A 79-year-old Florida woman killed three people after she backed her SUV into a crowd of people who had left a church service on Sunday morning.
Landstra, a former choir director in the comunity, was backing out of her handicapped parking space with her 87-year-old husband, Fred, in the passenger seat, when she lost control of the car, plowing into a crowd of seven people. The accident claimed the lives of Margaret Vanderlaan, 72, Wilhemina Paul, 70, and Johanna Dijkhoff, 80, and seriously wounded four others.
Among those who were sent to the hospital were an 89-year-old man and three women ages 75, 71, and 67, acording to the Bradenton Herald.
"People were in a panic screaming and yelling," Bob Emeterio, a resident at the Sugar Creek Country Club who was driving a golf cart nearby in the aftermath of the accident, told The Tampa Bay Times. "It was just terrible. It was hard to believe. I counted six people on the ground. One of them wasn't moving at all."
Muriel Watts, an EMT on the scene, said that by the time she arrived Vanderlaan had already passed away.
"She was in her 70s or 80s," said Watts. "I knew she was gone. I could find no pulse. I had to bodily remove her (grieving) sister, who was on the ground over her."
From there, Watts moved on to inspect the condition of the other individuals.
"The rest had bloody heads and bloody knees," Watts said. "But there was one other woman who I couldn't at first find a pulse for, but finally did. I rubbed her back."
According to a Florida Highway Patrol report, the accident was not alcohol related. It stated that Landstra had pulled her SUV forward to clear another parked car. However, it failed to explain why the elderly woman had not put on the brakes after hitting the group of people, but instead had continued moving backwards, traveling over a curb and hitting some trees, before finally landing in a canal.
Residents of the country club said that Landstra normally uses a walker on foot and that her husband did not drive.

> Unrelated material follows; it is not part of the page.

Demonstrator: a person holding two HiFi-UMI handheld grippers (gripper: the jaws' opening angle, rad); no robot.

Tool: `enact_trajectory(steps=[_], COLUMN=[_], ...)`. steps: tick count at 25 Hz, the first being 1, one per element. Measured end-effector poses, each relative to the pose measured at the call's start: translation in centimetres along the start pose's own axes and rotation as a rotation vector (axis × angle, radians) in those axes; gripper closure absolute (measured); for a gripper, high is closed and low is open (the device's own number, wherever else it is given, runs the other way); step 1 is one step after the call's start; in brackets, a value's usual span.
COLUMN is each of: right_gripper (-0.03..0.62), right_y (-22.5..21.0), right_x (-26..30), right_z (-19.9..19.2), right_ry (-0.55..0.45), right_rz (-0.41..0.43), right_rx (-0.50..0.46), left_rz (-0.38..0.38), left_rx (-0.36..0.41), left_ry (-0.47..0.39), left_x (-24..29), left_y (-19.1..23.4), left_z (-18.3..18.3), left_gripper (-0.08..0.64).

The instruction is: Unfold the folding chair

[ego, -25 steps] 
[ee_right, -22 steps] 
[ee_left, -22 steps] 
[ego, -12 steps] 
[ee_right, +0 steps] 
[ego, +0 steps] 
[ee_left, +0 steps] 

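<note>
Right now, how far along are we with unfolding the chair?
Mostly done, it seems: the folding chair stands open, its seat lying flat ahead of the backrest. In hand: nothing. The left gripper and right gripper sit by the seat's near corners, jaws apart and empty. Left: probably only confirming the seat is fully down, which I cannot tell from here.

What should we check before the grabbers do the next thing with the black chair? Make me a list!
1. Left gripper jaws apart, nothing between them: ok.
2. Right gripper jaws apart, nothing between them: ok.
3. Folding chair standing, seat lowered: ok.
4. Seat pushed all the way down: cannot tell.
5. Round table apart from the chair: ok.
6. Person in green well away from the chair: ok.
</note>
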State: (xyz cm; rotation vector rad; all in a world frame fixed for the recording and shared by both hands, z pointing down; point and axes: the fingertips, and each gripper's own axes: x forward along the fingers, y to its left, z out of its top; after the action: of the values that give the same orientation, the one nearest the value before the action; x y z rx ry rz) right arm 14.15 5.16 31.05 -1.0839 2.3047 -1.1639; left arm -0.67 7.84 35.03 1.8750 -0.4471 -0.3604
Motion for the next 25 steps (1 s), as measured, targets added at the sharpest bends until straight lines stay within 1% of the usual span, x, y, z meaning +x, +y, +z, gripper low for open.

"She always drove," Eleanor Stone, a resident at Sugar Creek, told The Tampa Bay Times. "I don't know why."
Herman Kaldeway, Vanderlaan's brother, said that he was not angry at Landstra for what she had done and asked others to pray for her.
"I think we have to keep the lady in our prayers," said Kaldeway, who attended a memorial service for his sister on Sunday night. "It was an awful accident, not a deliberate act."
After the incident, Landstra sat on a bench near the scene and told reporters that "It was an accident."